Six Thinking Hats - Approaching the problem from different standpoints should lead us to the right decision
- Each team member get one type of hat
  - Creativity – brainstorm ideas and let them run wild in many directions.
  - Positivity – ponder all the benefits of an approach/decision.
  - Negativity – ponder all the downsides and look for weaknesses.
  - Emotions – how do you feel about this? What does your gut say? Why?
  - Analytical – focus on the data and be VERY rational.
  - Controlling – moderate the other hats so that you make progress. Watch out if one of them becomes too prominent and blocks the others from speaking.
The Cynefin Framework
- Problem categories
  - Clear - everything is clearly defined if straightforward cause-and-effect knowledge
    - Often solely requires the use of best practices to solve a problem and the solutions are easy to spot.
    - Course of action: understand the problem - categorize it - respond
  - Complicated - requires some pondering and might have multiple competing solutions
    - Characterized by known unknowns that often require some domain expert guidance
    - Course of action: understand the problem - analyze it - respond
  - Complex - obscure problems that aren’t clear enough at first and require investigation of the problem and its context
    - Course of action: investigate and bring the problem to the Complicated category
  - Chaotic - causal relationships are unclear The goal is to bring the problem down to the Complex category
  - Disorder - you don’t know in what category your problem is in.

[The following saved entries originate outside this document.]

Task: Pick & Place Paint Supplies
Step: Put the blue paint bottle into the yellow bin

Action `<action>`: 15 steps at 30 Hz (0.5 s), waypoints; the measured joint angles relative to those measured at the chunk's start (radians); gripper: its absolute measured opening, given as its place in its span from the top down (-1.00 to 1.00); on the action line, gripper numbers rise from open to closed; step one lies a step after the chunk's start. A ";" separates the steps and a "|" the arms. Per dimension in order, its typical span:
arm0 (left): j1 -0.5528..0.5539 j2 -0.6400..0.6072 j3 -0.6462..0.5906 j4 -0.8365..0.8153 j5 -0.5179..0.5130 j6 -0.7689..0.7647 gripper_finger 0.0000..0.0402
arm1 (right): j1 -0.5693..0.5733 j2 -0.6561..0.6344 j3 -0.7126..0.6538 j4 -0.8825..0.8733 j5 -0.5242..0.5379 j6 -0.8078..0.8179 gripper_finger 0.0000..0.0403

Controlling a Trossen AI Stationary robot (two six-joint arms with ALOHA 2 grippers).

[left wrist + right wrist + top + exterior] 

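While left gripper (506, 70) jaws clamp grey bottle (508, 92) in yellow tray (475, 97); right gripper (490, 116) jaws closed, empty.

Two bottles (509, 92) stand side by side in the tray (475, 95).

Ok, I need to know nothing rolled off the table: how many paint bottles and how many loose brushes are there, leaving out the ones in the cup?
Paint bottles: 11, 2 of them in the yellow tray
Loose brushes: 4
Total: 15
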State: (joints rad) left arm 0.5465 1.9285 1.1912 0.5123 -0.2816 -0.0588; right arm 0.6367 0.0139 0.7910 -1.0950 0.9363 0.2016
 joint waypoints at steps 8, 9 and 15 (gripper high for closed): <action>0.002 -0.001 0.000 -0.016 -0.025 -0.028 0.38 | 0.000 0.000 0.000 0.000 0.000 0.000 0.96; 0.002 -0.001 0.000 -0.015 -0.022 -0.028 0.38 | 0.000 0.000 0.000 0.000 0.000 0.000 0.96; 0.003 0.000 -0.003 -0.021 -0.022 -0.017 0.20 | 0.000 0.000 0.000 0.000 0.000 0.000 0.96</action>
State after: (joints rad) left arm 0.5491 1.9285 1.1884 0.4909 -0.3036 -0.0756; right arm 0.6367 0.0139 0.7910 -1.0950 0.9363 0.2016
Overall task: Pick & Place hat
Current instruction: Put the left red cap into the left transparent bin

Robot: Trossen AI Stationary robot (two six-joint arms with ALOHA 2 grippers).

    - Course of action: dissect the problem into multiple smaller ones and try categorizing those
First Principles
- Boil down the problem to the most basic components that don’t need/can’t be boiled down further
- What is the first principle (aka basic truth) for a domain expert might not be the one for you
- Process:
  - Break the problem down into basic truths
    - Socratic Method: you start with one question and pose another one when you get the answer and you go until you reach the basic truth. 5 Whys: Ask ourselves 5 times Why is something the case
  - Use the basic truths to find the solution
- Example: see Iceberg Model >> Example: Bank ATM forecasting
  - First Principles
    - ATMs need to be refilled
    - Some ATMs need to be refilled sooner than others
    - ATMs differ in the amount of money in them
    - The bank wants something that works
    - The problem we’re facing is (?)
  - Potential approaches based on first principles
    - Regression
      - Total money left in an ATM daily
      - Daily prediction of taken out money
    - Classification
      - Daily % chance for the ATM to empty out
    - Aggregation
      - Summed amount of predicted ATM money take-outs
    - Optimization
      - The best route to take for money transportation
    - Survival
      - How many days until an ATM is empty?
Inversion Approach
- View the problem from a different angle and/or consider the worst possible scenarios
- Start thinking of bad solutions and ask yourself why is it bad and how can it be improved upon
- Example: Imagine a project/solution failed. Ask why did it fail. Ask the team to brainstorm together why it failed, what was done/gone wrong, what mistakes we made, what we didn’t consider, and more.